(What you need to do): Pictures are to be dropped. Everything else in the listing gets copied exactly.

(Dataset):

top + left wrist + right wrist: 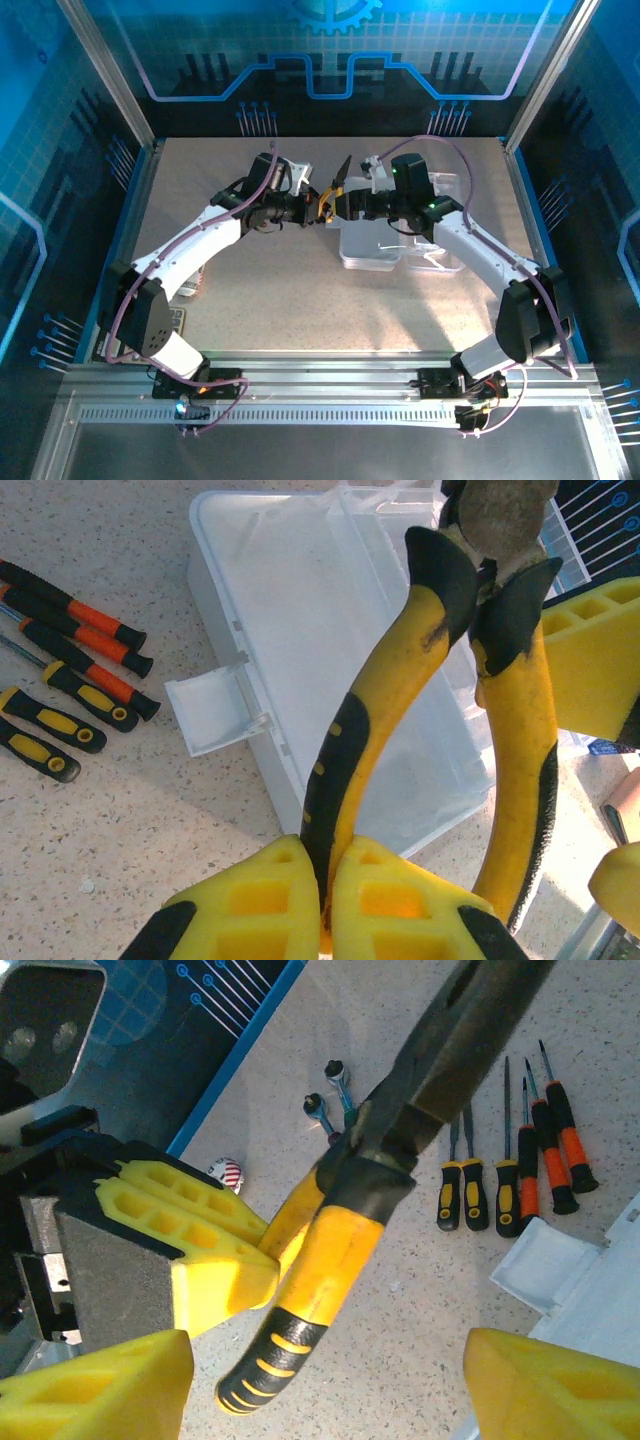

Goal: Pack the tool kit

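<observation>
Left fingers point(390, 900) pinching one handle of yellow pliers point(400, 680), aloft by open clear case point(290, 610) — likely handover. Right fingers point(100, 1390) spread, flanking other handle — not gripping. Screwdrivers point(80, 670), wrenches point(330, 1100) unpacked on desk point(150, 820).

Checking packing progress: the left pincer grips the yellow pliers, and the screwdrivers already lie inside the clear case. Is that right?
Not quite. The left pincer does grip the yellow pliers, but the screwdrivers lie on the table beside the clear case, not inside it; the left wrist view shows this.
</observation>
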You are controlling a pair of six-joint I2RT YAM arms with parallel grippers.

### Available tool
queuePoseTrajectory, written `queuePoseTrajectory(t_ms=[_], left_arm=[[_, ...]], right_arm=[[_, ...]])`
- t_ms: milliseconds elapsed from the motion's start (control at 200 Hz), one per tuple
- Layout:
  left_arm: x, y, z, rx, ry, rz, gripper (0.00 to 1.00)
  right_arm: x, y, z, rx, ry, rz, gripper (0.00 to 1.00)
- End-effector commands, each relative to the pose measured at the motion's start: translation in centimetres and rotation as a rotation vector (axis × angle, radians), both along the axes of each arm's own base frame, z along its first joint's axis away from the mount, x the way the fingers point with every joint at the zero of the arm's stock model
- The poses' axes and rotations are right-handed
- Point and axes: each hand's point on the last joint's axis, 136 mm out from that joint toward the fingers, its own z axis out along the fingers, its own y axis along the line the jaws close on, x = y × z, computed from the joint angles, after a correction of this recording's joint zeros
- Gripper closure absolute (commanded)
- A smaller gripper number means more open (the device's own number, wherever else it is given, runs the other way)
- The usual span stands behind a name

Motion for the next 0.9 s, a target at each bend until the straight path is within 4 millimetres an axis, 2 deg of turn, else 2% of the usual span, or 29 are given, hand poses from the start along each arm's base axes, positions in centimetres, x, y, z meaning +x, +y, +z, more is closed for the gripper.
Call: queuePoseTrajectory(t_ms=[0, 85, 160, 230, 330, 425, 480, 525, 610, 655, 710, 795, 895], left_arm=[[0.7, -1.6, 3.0, -0.081, -0.064, -0.03, 1.0], [0.7, -1.6, 3.1, -0.08, -0.068, -0.029, 1.0], [0.8, -1.5, 3.3, -0.081, -0.072, -0.025, 1.0], [0.7, -1.4, 3.3, -0.081, -0.071, -0.024, 1.0], [0.6, -1.4, 3.2, -0.078, -0.069, -0.026, 1.0], [0.6, -1.0, 2.7, -0.065, -0.06, -0.017, 1.0], [0.7, -0.5, 2.2, -0.057, -0.048, 0.0, 1.0], [0.8, 0.2, 1.8, -0.051, -0.036, 0.021, 0.85], [1.1, 2.1, 1.1, -0.048, -0.011, 0.077, 0.78], [1.2, 3.3, 0.7, -0.047, -0.001, 0.11, 0.63], [1.4, 5.0, 0.3, -0.039, 0.012, 0.156, 0.49], [1.5, 7.7, -0.6, 0.008, 0.031, 0.228, 0.19], [1.5, 10.7, -2.3, 0.129, 0.057, 0.308, 0.01]], right_arm=[[0.0, 1.4, 0.0, 0.039, 0.005, 0.029, 0.33], [0.2, 1.9, -0.8, 0.036, 0.02, 0.034, 0.35], [0.3, 2.2, -1.7, 0.024, 0.035, 0.036, 0.41], [0.5, 2.2, -2.2, 0.018, 0.043, 0.03, 0.51], [0.5, 1.8, -1.9, 0.002, 0.023, 0.017, 0.67], [0.6, 0.8, -1.2, -0.036, 0.004, 0.003, 0.87], [0.5, -0.1, -1.0, -0.06, 0.002, -0.006, 0.94], [0.4, -0.9, -0.9, -0.082, 0.004, -0.013, 1.0], [0.3, -2.9, -0.9, -0.12, 0.017, -0.037, 1.0], [0.2, -4.0, -1.2, -0.139, 0.035, -0.052, 1.0], [0.1, -5.3, -1.6, -0.165, 0.058, -0.069, 1.0], [-0.1, -7.1, -2.4, -0.202, 0.098, -0.089, 1.0], [-0.4, -8.4, -3.8, -0.264, 0.153, -0.093, 1.0]])
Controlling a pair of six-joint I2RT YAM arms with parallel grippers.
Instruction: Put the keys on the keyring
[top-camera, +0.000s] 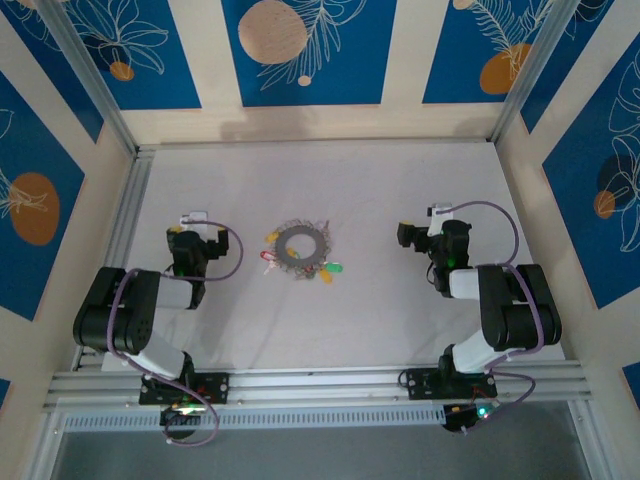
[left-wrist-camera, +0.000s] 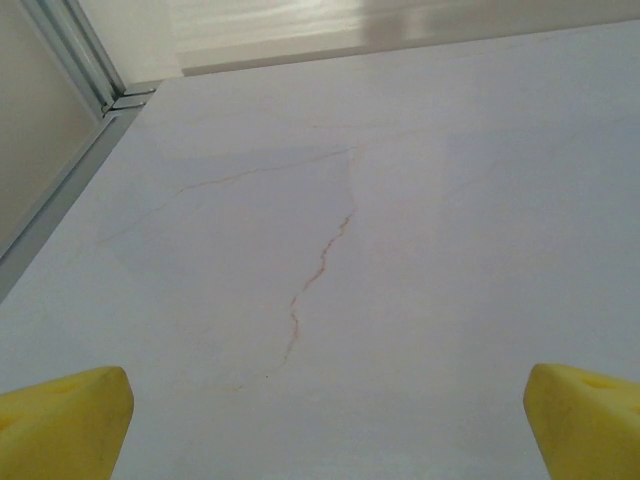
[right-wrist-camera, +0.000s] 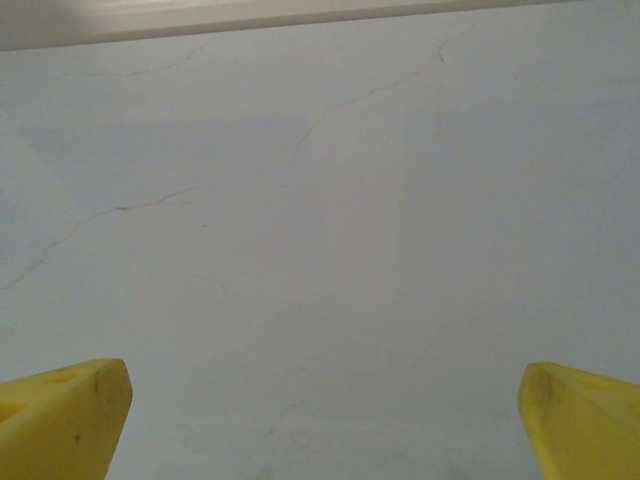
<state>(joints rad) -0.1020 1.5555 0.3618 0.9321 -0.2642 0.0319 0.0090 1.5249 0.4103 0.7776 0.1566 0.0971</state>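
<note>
Cracked white table (top-camera: 400, 190) bears keyring (top-camera: 284, 248); floral walls (top-camera: 140, 50).

The keyring (top-camera: 301, 250) lies flat on the surface (top-camera: 380, 190), between my left fingers (left-wrist-camera: 62, 428) and my right fingers (right-wrist-camera: 62, 415), well apart from both pairs. The keys (top-camera: 331, 268) lie around its rim, some on its left, some at its near right.

The keys (top-camera: 331, 269) around the keyring (top-camera: 285, 250) are too small to count
</note>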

(Solution to the problem):
top + left wrist + right wrist: 

Goal: Pack the tool kit

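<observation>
Left fingers point(390, 900) pinching one handle of yellow pliers point(400, 680), aloft by open clear case point(290, 610) — likely handover. Right fingers point(100, 1390) spread, flanking other handle — not gripping. Screwdrivers point(80, 670), wrenches point(330, 1100) unpacked on desk point(150, 820).

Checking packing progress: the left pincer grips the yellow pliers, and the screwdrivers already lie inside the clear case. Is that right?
Not quite. The left pincer does grip the yellow pliers, but the screwdrivers lie on the table beside the clear case, not inside it; the left wrist view shows this.
</observation>
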You are controlling a pair of six-joint I2RT YAM arms with parallel grippers.

### Available tool
queuePoseTrajectory, written `queuePoseTrajectory(t_ms=[_], left_arm=[[_, ...]], right_arm=[[_, ...]])`
- t_ms: milliseconds elapsed from the motion's start (control at 200 Hz), one per tuple
- Layout:
  left_arm: x, y, z, rx, ry, rz, gripper (0.00 to 1.00)
  right_arm: x, y, z, rx, ry, rz, gripper (0.00 to 1.00)
- End-effector commands, each relative to the pose measured at the motion's start: translation in centimetres and rotation as a rotation vector (axis × angle, radians), both along the axes of each arm's own base frame, z along its first joint's axis away from the mount, x the way the fingers point with every joint at the zero of the arm's stock model
- The poses' axes and rotations are right-handed
- Point and axes: each hand's point on the last joint's axis, 136 mm out from that joint toward the fingers, its own z axis out along the fingers, its own y axis along the line the jaws close on, x = y × z, computed from the joint angles, after a correction of this recording's joint zeros
- Gripper closure absolute (commanded)
- A smaller gripper number means more open (the device's own number, wherever else it is given, runs the other way)
- The usual span stands behind a name

Motion for the next 0.9 s, a target at each bend until the straight path is within 4 millimetres an axis, 2 deg of turn, else 2% of the usual span, or 29 are given, hand poses from the start along each arm's base axes, positions in centimetres, x, y, z meaning +x, +y, +z, more is closed for the gripper.
Call: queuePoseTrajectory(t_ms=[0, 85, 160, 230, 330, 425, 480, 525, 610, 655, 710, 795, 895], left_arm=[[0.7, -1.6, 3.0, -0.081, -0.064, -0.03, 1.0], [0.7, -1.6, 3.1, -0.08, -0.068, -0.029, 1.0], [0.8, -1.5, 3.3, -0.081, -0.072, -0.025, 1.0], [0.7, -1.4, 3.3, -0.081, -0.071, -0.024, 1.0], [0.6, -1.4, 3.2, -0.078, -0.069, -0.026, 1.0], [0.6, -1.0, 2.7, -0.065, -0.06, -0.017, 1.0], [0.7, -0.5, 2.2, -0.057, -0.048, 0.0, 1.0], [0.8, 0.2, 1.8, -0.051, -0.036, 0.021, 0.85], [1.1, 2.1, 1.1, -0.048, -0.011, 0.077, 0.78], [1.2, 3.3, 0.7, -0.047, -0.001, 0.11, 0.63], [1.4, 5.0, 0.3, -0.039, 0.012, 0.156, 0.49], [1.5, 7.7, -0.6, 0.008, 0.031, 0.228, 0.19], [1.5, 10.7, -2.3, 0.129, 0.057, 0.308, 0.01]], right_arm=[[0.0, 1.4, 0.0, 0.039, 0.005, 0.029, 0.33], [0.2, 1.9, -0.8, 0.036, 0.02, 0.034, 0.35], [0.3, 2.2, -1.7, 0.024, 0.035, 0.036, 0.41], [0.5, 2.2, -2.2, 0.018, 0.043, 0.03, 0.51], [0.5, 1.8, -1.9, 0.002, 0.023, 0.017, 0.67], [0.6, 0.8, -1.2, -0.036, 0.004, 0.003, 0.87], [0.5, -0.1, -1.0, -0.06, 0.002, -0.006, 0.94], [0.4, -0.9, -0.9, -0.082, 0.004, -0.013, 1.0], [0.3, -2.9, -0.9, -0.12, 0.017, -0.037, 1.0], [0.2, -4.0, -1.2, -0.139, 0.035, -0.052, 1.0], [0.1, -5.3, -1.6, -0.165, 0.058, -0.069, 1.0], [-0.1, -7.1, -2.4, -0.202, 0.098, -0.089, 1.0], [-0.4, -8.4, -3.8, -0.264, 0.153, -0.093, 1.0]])
Controlling a pair of six-joint I2RT YAM arms with parallel grippers.
Instruction: Put the keys on the keyring
[top-camera, +0.000s] 
[left-wrist-camera, +0.000s] 
[right-wrist-camera, +0.000s] 
<state>(joints rad) -0.1020 1.5555 0.3618 0.9321 -0.2642 0.0319 0.0090 1.5249 0.4103 0.7776 0.1566 0.0971</state>
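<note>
Cracked white table (top-camera: 400, 190) bears keyring (top-camera: 284, 248); floral walls (top-camera: 140, 50).

The keyring (top-camera: 301, 250) lies flat on the surface (top-camera: 380, 190), between my left fingers (left-wrist-camera: 62, 428) and my right fingers (right-wrist-camera: 62, 415), well apart from both pairs. The keys (top-camera: 331, 268) lie around its rim, some on its left, some at its near right.

The keys (top-camera: 331, 269) around the keyring (top-camera: 285, 250) are too small to count
</note>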

This finishes the answer to the exercise.